> **TO DO**
I'd like the entries reproduced exactly, with the images omitted.

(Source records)
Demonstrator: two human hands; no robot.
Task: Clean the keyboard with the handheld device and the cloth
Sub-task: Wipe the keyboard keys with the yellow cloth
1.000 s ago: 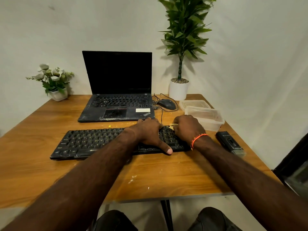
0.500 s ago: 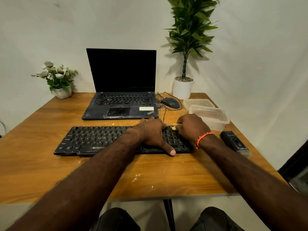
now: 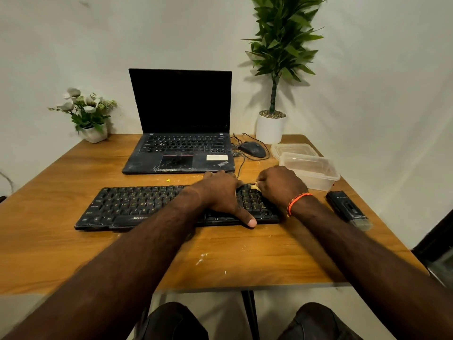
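Observation:
A black keyboard (image 3: 137, 204) lies across the middle of the wooden table (image 3: 73, 253). My left hand (image 3: 220, 192) rests flat on its right half, fingers reaching the far edge and thumb stretched along the near edge. My right hand (image 3: 282, 185) is curled over the keyboard's far right corner and pinches a small pale yellowish cloth (image 3: 255, 186) against the keys; most of the cloth is hidden under the fingers. The black handheld device (image 3: 346, 208) lies on the table to the right of the keyboard, untouched.
Behind the keyboard an open, dusty laptop (image 3: 179, 153) stands with a wired mouse (image 3: 252, 149) at its right. Two clear plastic containers (image 3: 311, 170) sit at the right edge. A tall potted plant (image 3: 270, 126) and a small flower pot (image 3: 94, 133) occupy the back corners. Crumbs (image 3: 201, 258) dot the front.
Both hands stay on the right end of the keyboard with the cloth in the right one. Only the view has shifted slightly.

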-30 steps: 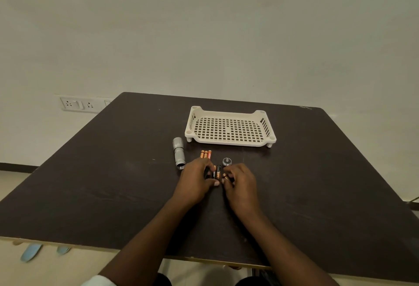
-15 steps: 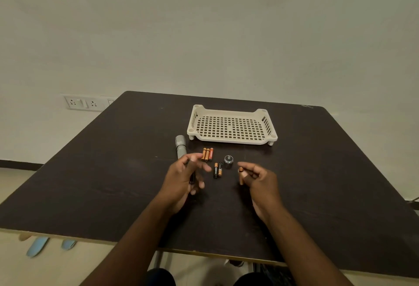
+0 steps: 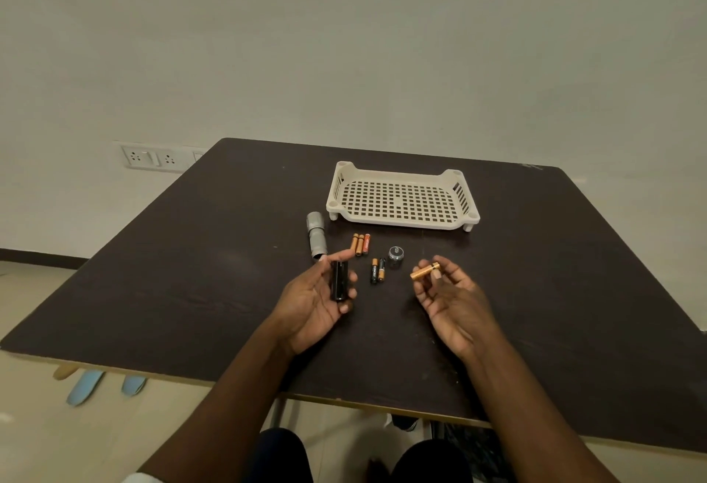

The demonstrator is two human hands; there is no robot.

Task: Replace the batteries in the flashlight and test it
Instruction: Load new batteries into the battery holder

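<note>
My left hand (image 3: 313, 299) is palm up and holds a black battery holder (image 3: 339, 279) between thumb and fingers. My right hand (image 3: 451, 299), also palm up, pinches a gold battery (image 3: 424, 270) at its fingertips. On the dark table (image 3: 191, 272) between my hands lie two black-and-copper batteries (image 3: 377, 270). Three gold and orange batteries (image 3: 360, 244) lie just beyond them. The grey flashlight body (image 3: 316, 233) lies at the left, and its round tail cap (image 3: 396, 253) stands at the right.
A cream perforated tray (image 3: 401, 197) stands beyond the parts, with nothing in it. A wall socket plate (image 3: 151, 156) is behind the table's left corner. Blue slippers (image 3: 86, 387) lie on the floor under the near left edge.
My hands have drawn apart and risen off the table. The left now holds the black holder palm up, and the right has lifted a gold battery away from the two left lying.
</note>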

> **SOLUTION TO THIS PROBLEM**
Demonstrator: two human hands; no robot.
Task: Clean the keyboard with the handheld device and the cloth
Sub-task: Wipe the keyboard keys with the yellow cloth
1.000 s ago: 
0.500 s ago: 
now: 
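Observation:
A black keyboard (image 3: 137, 204) lies across the middle of the wooden table (image 3: 73, 253). My left hand (image 3: 220, 192) rests flat on its right half, fingers reaching the far edge and thumb stretched along the near edge. My right hand (image 3: 282, 185) is curled over the keyboard's far right corner and pinches a small pale yellowish cloth (image 3: 255, 186) against the keys; most of the cloth is hidden under the fingers. The black handheld device (image 3: 346, 208) lies on the table to the right of the keyboard, untouched.
Behind the keyboard an open, dusty laptop (image 3: 179, 153) stands with a wired mouse (image 3: 252, 149) at its right. Two clear plastic containers (image 3: 311, 170) sit at the right edge. A tall potted plant (image 3: 270, 126) and a small flower pot (image 3: 94, 133) occupy the back corners. Crumbs (image 3: 201, 258) dot the front.
Both hands stay on the right end of the keyboard with the cloth in the right one. Only the view has shifted slightly.
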
-30 steps: 
-15 steps: 
+0 steps: 

The demonstrator is two human hands; there is no robot.

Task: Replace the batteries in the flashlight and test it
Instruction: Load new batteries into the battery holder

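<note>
My left hand (image 3: 313, 299) is palm up and holds a black battery holder (image 3: 339, 279) between thumb and fingers. My right hand (image 3: 451, 299), also palm up, pinches a gold battery (image 3: 424, 270) at its fingertips. On the dark table (image 3: 191, 272) between my hands lie two black-and-copper batteries (image 3: 377, 270). Three gold and orange batteries (image 3: 360, 244) lie just beyond them. The grey flashlight body (image 3: 316, 233) lies at the left, and its round tail cap (image 3: 396, 253) stands at the right.
A cream perforated tray (image 3: 401, 197) stands beyond the parts, with nothing in it. A wall socket plate (image 3: 151, 156) is behind the table's left corner. Blue slippers (image 3: 86, 387) lie on the floor under the near left edge.
My hands have drawn apart and risen off the table. The left now holds the black holder palm up, and the right has lifted a gold battery away from the two left lying.
</note>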

The output requires no additions.